EXERCISE: With the first line below as the start and the line containing "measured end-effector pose" as the end, copy every line between them exactly, ends included.

GIVEN INFORMATION:
····················
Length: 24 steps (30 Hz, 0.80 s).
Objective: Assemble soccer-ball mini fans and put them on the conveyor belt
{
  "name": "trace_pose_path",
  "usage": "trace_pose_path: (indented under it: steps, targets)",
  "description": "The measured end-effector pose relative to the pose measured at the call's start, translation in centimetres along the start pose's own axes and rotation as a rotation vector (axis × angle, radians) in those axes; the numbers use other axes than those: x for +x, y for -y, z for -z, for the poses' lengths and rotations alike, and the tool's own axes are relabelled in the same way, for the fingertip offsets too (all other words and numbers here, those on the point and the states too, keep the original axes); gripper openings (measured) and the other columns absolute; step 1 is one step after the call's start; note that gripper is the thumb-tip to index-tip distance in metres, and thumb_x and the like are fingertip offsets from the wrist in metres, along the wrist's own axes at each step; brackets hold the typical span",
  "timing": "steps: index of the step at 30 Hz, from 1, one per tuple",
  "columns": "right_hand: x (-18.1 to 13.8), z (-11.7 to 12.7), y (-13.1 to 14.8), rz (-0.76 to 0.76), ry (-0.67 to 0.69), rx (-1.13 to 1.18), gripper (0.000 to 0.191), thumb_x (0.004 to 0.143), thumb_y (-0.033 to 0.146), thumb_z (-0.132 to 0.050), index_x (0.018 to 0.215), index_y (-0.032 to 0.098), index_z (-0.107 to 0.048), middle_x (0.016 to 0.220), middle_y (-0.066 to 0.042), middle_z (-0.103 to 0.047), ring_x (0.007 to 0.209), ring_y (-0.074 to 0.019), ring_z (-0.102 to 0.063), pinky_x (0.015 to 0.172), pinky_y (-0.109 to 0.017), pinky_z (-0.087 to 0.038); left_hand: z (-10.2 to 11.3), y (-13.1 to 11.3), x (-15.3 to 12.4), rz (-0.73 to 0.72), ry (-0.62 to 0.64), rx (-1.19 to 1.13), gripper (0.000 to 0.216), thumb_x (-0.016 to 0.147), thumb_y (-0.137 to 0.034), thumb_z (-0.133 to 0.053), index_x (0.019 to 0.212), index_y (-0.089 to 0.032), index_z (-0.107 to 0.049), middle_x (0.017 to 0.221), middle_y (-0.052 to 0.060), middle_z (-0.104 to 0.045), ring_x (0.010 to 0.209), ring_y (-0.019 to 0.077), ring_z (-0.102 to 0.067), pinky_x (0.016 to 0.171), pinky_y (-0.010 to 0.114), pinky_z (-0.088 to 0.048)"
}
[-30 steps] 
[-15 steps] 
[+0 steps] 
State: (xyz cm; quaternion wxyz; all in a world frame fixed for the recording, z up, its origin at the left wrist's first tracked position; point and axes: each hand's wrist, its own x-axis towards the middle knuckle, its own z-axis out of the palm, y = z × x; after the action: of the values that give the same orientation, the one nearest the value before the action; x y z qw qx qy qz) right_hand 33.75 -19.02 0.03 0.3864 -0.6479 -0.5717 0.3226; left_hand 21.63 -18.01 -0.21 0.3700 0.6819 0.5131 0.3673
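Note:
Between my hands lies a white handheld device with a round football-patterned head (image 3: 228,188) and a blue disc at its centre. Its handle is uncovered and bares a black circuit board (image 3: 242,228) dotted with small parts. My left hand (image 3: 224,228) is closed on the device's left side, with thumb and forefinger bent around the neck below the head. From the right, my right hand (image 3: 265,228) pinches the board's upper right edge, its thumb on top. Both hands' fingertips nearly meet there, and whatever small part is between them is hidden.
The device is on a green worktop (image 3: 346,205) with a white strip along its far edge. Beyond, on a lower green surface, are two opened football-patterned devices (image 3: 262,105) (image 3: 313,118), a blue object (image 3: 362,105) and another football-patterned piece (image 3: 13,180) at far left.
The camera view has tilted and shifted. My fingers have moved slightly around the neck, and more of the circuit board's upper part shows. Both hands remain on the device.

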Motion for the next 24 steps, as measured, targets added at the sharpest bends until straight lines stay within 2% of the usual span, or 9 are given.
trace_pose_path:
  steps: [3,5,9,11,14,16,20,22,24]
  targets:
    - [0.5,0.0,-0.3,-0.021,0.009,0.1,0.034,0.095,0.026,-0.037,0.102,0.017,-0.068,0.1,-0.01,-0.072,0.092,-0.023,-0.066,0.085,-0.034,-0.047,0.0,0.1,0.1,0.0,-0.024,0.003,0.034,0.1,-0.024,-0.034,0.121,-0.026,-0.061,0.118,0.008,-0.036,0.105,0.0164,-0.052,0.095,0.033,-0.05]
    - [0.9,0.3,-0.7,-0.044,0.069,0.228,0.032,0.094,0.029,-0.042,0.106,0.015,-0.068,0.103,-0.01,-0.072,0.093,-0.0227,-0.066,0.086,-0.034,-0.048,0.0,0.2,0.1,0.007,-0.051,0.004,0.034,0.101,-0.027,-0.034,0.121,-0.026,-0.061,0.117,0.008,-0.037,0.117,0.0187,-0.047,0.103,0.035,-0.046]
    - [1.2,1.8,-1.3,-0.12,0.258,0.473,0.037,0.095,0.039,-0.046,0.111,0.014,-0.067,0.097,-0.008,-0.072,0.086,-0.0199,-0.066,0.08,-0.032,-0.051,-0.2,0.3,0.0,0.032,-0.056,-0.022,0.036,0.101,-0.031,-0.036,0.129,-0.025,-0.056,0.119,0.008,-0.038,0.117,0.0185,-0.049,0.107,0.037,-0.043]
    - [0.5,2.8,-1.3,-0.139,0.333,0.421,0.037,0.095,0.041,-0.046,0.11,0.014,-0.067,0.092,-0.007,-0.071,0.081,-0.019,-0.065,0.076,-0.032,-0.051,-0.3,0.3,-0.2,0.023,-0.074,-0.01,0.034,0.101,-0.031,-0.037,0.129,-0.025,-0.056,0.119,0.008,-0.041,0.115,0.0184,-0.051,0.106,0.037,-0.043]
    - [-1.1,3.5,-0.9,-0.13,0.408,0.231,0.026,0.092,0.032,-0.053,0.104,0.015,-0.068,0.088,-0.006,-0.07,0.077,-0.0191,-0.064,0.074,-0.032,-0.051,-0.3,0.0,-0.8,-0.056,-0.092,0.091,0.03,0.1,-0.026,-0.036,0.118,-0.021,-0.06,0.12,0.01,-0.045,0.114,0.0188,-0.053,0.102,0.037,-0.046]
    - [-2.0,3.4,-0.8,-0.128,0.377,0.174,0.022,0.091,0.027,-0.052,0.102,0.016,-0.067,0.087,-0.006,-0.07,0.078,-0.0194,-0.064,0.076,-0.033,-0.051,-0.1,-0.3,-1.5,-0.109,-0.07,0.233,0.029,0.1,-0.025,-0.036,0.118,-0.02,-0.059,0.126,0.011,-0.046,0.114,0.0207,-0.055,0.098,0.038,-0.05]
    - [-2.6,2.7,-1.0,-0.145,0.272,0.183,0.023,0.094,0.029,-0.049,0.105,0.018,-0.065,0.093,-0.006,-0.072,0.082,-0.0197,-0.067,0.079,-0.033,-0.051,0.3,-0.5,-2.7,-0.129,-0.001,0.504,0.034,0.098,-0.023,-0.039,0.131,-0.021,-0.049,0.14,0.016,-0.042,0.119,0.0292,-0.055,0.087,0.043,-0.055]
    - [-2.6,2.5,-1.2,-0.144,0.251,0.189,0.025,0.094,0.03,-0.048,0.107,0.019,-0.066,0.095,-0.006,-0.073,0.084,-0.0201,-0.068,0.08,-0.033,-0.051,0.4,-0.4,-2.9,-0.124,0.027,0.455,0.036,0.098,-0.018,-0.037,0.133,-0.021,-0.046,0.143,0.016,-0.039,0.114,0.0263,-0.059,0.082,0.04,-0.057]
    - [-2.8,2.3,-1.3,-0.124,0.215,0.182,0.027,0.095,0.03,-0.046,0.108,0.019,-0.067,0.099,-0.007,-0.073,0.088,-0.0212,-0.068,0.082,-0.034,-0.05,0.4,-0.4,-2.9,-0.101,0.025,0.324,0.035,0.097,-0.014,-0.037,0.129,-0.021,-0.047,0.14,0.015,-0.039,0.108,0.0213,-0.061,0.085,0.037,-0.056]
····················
YOUR SOLUTION:
Length: 24 steps (30 Hz, 0.80 s).
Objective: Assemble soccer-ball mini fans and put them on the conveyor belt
{
  "name": "trace_pose_path",
  "usage": "trace_pose_path: (indented under it: steps, targets)",
  "description": "The measured end-effector pose relative to the pose measured at the call's start, translation in centimetres along the start pose's own axes and rotation as a rotation vector (axis × angle, radians) in those axes; the numbers use other axes than those: x for +x, y for -y, z for -z, for the poses' lengths and rotations alike, and the tool's own axes are relabelled in the same way, for the fingertip offsets too (all other words and numbers here, those on the point and the states too, keep the original axes); gripper openings (measured) and the other columns absolute; step 1 is one step after the call's start; note that gripper is the thumb-tip to index-tip distance in metres, and thumb_x and the like are fingertip offsets from the wrist in metres, along the wrist's own axes at each step; brackets hold the typical span",

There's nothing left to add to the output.